I grit against sharp grains of sand between my back teeth. A finer film of silt coats my tongue and I hold it there like a eucharist, as its metallic taste commingling with the iron of my blood. I feel around until I find the gash on my lower lip, more evidence without origin.
Now comes a long, low moan, moving closer. Now an oceanic crash, spraying gravel across this desert floor. A loud, low horn like that of a ship. It can’t be. The hush of a door opening, the low thud as it closes. Crunching of footsteps on gravel—left right, left right—at the pace of a funereal procession. I open one eye to watch a long shadow extending and widening across the earth upon which the plane of my forehead rests. Bracing with my hands against the coarse grains, I push up and turn to face the source.
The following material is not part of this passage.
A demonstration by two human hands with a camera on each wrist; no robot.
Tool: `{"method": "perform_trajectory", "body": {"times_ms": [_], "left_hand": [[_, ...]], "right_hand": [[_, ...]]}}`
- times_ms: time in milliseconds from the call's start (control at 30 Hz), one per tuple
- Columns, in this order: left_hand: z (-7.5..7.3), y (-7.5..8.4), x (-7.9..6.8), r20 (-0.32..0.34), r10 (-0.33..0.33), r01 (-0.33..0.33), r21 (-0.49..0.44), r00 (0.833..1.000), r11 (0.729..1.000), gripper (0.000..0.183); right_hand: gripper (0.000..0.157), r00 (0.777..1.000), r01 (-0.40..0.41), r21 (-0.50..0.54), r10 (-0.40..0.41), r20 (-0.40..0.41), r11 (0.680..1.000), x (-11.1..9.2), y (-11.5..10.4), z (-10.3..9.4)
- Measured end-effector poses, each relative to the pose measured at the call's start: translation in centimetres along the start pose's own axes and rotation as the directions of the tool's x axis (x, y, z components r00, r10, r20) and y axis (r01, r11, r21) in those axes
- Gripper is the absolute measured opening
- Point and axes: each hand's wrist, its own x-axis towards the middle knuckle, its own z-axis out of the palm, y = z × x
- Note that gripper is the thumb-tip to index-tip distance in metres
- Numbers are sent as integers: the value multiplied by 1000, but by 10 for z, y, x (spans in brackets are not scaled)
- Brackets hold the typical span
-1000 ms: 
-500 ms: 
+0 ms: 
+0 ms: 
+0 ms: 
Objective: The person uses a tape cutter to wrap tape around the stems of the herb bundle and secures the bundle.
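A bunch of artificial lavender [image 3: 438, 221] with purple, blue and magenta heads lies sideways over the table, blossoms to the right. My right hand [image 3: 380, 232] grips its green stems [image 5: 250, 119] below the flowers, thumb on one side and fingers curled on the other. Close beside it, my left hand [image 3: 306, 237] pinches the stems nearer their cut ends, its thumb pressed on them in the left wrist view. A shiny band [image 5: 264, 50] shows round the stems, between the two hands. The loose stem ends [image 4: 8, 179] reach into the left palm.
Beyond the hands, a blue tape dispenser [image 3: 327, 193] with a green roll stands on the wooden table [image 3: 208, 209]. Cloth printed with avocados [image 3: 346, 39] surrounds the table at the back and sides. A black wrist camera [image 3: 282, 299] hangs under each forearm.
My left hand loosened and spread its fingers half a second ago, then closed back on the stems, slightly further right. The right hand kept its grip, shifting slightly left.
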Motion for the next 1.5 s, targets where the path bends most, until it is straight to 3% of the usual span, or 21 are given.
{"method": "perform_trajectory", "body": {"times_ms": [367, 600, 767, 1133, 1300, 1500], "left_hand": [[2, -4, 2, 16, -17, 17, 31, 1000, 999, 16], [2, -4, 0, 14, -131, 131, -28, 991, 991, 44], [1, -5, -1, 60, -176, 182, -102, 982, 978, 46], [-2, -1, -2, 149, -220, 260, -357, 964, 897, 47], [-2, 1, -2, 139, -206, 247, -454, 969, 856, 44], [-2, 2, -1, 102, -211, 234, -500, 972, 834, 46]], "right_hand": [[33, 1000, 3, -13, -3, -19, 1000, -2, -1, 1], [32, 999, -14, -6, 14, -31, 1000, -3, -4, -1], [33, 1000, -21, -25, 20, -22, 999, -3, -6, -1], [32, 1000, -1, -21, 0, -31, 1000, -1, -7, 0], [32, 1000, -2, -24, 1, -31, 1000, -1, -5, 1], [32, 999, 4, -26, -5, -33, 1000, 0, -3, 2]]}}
It must be late afternoon now, because the sunlight framing the head of the figure above me is partially impaled on a mountain to the west. I think it is a man’s head, wearing a trucker’s hat, but I cannot see the face or the hat except in silhouette. He pauses a few paces away, his body a channel from sun to earth, at a point that almost intersects the line—coordinates still undetermined—upon which I seem to have fallen.
Now there is a low cough, a clearing of the throat. Another step crunches gravel, and now a voice.
“Hey,” calls the man, “Hey. You alright?”
Among the theories I have yet to sufficiently grasp is this one: a body traveling for long enough in a straight line will eventually return to its point of origin. Or this: in order to determine a location of a body no larger than an elementary particle, one must factor for uncertainty, as such particles display tendencies to appear at fixed points only when observed, which at other times act as waves.
An answer is expected. I look, and recognize the outline of a hand on his left, fingers slightly splayed as if about to grasp some instrument in the air between us.